Perhaps a set of dbm files, a single dbm file for each keyword will
work, but you run into the problem that the standard dbm only
understands one file. mdbm is a solution, if it can be made generally
available. The other problem with this is that the more you do to make
the data flexible, the more you are going to make the data spread out,
taking up more disk. If you go to a full fledged dbm scheme, you'll be
lucky to store your three megabytes in less than 6 or 7. As far as I
can tell, to get a system that will allow fast keyword lookup, a
reasonably fast deletion for expire, and allowing the overhead to be
taken in by rnews, you are looking at something like an added 10-15%
of CPU overhead to rnews for the keyword generation and database setup,
about 5% to expire, and a 50% increase in disk storage. I simply can't
afford that right now.
An added problem is simply the one that keywords are highly dependent
upon the submitter. What is f77 to one person is fortran to another,
ftn to a third, fortrash to a fourth, and obsolete to a fifth. This
makes finding something in a keyword database a bit of a game-- you
look for an obvious word, which gives you hints towards other words
(maybe), and so on. I found myself running four and 5 iterations to
find things, and either getting a lot of unrelated stuff (except
incidentally) or not getting what I'm looking for. Example: A while
back there was a discussion in unix-wizards about Vaxen greater than 8
Megabytes, and the software changes needed to make it work. lookup
megabyte. No luck. Lookup 8. you'll be there for months. lookup meg, or
mbyte, or vax or vaxen or memory-- I KNOW that those articles are in
there somewhere, but I never DID find them. So the ultimate usefulness
of a keyword system lies in having a set of defined and used keywords.
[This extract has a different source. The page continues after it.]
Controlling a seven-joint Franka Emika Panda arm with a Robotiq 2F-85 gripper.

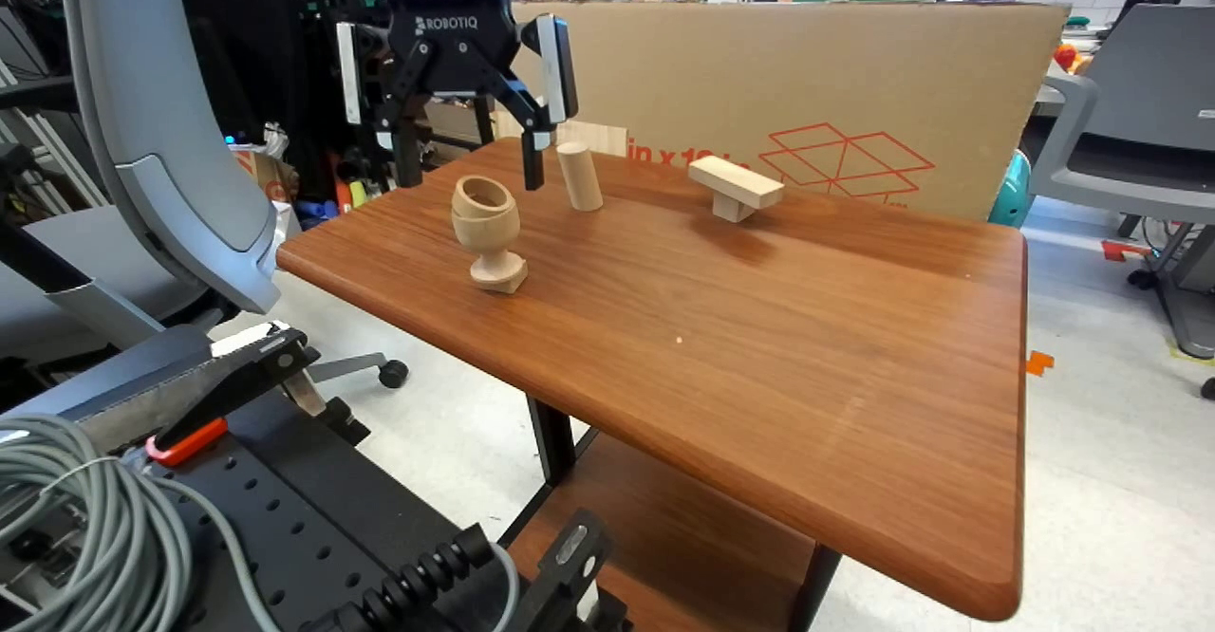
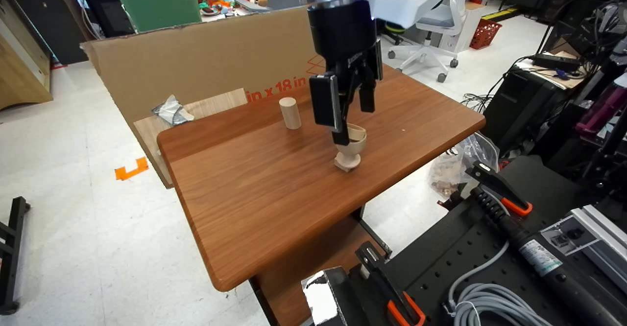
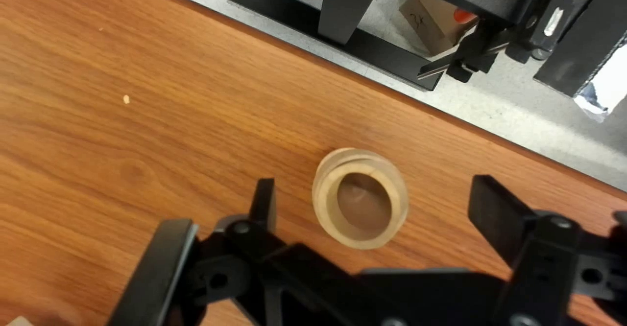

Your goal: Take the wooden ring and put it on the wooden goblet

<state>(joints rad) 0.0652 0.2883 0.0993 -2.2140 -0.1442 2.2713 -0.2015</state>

Trying to find things in the prototypes I hacked through simply
proved to me that we don't have an agreement on the words we use for
various things (you should see the number of words used to describe the
C compiler, or f77, for example...) It is a lot like finding a store in
the yellow pages when it isn't listed under what you would expect it to
be (racquetball? Hmm.. how about sporting good? retail stores? health
food?)
I still have hopes I can do something for the archiver that doesn't
require a dedicated 750 and an eagle to do it with. I don't know--
comments are welcome. Keywords sound like a nice thing to do-- a lot
like mice, pop-up menus, user friendly software, distributed systems,
and other buzz words. In the news environment, I can't find what I
would consider a workable system-- perhaps we need to rethink news
completely, but I'm not up to that one. It certainly looks to me like
we can't just add it onto the side of what we have.
chuq
--
From behind the eight ball: Chuq Von Rospach
{cbosgd,fortune,hplabs,ihnp4,seismo}!nsc!chuqui nsc!chuqui@decwrl.ARPA
We'll be recording at the Paradise Friday night. Live, on the Death label.